Zeigt her eure Füße!

Nagelpilz ist oft hartnäckig und die Behandlung dauert einige Monate – Worauf es dabei ankommt und wie sich Tabletten vermeiden lassen

- Von Angela Stoll

Wenn der Sommer kommt und die nackten Füße zu sehen sind, wie etwa in Sandalen oder im Freibad, dann tritt das Problem erst richtig zutage: brüchige, gelblich verfärbte Nägel. Den meisten Menschen ist es unangenehm, wenn ihre Nägel von einem Pilz befallen sind.

„Gesunde Nägel sind eine Visitenkar­te“, sagt Professor Hans-Jürgen Tietz vom Institut für Pilzkrankh­eiten in Berlin. „Wenn sie krank sind, wird das gesehen. Das kann zu einem argen Leidensdru­ck führen, gerade bei Kindern.“In der Tat kommt die Infektion, die vor allem bei älteren Erwachsene­n sehr häufig ist, inzwischen immer öfter bei Kindern vor.

Dafür gibt es mehrere Gründe. „Typischerw­eise stecken sich Kinder in der Familie an. Zum Beispiel gibt der Großvater die Infektion an den Enkel weiter“, berichtet Tietz. Die Corona-Pandemie habe indirekt zur Ausbreitun­g beigetrage­n: In häuslicher Isolation sei das Risiko einer Ansteckung nämlich noch größer, meint der Mykologe. Hinzu kommt, dass manche Menschen aufgrund ihrer Veranlagun­g anfälliger sind für Pilzerkran­kungen. Das führt dazu, dass es Familien gibt, in denen Fuß- und Nagelpilz besonders häufig vorkommen. Beide Phänomene hängen eng miteinande­r zusammen: Fast immer geht einem Nagelpilz eine Fußpilzinf­ektion voraus – nur wird diese manchmal, gerade bei Kindern, nicht bemerkt.

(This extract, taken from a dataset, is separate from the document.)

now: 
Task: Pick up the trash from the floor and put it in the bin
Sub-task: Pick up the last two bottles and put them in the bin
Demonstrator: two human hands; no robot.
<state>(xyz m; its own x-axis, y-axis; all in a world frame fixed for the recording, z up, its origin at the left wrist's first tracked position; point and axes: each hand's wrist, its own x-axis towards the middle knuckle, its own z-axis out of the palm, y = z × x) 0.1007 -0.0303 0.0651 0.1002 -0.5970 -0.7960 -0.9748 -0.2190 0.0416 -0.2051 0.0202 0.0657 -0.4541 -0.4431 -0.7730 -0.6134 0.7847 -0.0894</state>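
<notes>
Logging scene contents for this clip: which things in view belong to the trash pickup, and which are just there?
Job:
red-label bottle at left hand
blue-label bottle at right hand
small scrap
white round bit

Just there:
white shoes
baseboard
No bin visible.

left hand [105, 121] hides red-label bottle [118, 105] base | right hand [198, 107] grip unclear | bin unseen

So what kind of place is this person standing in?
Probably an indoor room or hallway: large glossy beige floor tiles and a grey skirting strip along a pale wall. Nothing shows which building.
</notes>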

Aber auch die Schuhe spielen eine große Rolle. „Wenn sie wenig atmungsakt­iv sind, fangen die Füße schnell an zu schwitzen. Das begünstigt eine Infektion“, erklärt der Mykologie-Experte Professor Pietro Nenoff aus Leipzig. In feuchte, aufgeweich­te Haut können Pilze leichter eindringen. Besonders gefährdet sind Fußballer und andere Sportler, da bei ihnen noch ein weiterer Faktor hinzukommt: „Infolge von Druck und Stößen kommt es am Fuß zu Minimaltra­umata.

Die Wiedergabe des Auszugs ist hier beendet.